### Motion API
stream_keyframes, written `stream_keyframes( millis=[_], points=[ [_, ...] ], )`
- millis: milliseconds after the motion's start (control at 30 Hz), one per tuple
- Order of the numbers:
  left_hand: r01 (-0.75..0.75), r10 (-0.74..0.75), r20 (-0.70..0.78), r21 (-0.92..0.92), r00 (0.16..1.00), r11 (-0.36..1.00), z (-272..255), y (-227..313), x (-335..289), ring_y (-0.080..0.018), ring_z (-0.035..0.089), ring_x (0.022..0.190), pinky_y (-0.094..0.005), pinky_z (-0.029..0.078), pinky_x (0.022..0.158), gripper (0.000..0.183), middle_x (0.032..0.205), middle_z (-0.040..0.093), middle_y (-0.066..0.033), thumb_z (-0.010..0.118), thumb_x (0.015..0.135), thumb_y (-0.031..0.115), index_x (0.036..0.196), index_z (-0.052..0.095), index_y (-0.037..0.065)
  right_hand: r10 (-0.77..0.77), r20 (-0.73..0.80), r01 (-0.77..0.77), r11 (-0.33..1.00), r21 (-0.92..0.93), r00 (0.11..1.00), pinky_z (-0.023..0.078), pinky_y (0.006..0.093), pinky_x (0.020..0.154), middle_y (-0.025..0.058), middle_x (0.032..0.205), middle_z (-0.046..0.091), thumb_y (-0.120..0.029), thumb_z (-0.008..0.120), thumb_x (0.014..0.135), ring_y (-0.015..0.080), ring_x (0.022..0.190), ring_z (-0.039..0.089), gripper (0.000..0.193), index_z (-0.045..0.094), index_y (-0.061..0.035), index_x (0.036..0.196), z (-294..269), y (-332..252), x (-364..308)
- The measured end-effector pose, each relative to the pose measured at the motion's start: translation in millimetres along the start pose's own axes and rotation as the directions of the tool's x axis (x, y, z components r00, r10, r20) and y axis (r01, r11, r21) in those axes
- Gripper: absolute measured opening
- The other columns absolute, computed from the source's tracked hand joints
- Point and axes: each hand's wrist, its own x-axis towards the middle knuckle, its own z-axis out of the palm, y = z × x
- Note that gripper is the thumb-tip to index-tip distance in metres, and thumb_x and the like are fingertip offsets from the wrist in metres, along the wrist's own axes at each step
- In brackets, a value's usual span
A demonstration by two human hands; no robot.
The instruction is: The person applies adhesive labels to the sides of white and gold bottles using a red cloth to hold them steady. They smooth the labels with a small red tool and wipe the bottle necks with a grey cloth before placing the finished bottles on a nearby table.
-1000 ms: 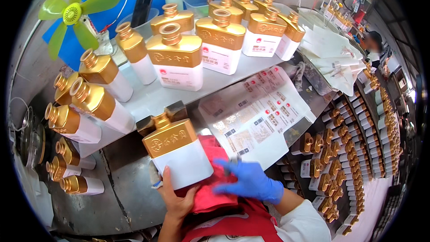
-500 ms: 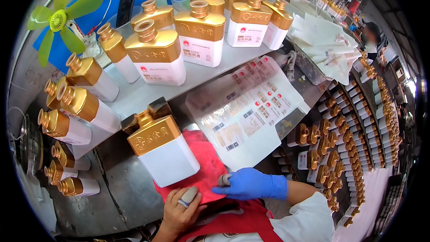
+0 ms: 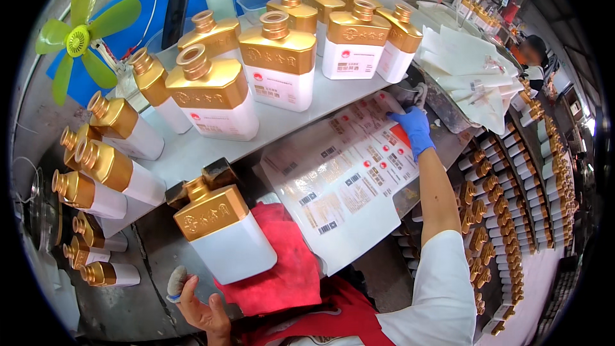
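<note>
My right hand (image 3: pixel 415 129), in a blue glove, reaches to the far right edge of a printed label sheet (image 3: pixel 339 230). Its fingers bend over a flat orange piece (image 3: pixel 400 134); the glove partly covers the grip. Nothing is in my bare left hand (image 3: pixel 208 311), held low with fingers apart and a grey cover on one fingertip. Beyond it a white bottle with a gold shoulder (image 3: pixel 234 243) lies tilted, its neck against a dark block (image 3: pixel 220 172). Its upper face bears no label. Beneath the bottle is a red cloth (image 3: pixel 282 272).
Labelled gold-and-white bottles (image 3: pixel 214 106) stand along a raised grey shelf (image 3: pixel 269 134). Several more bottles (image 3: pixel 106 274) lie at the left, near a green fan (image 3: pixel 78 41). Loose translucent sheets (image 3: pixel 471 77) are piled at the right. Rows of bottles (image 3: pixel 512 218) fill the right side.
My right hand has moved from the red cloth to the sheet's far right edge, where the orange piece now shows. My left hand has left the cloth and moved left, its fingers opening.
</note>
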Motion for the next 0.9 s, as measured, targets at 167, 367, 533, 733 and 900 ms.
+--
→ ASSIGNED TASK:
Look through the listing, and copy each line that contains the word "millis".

→ REPLY TO THE EXERCISE:
stream_keyframes, written `stream_keyframes( millis=[_], points=[ [_, ...] ], )`
- millis: milliseconds after the motion's start (control at 30 Hz), one per tuple

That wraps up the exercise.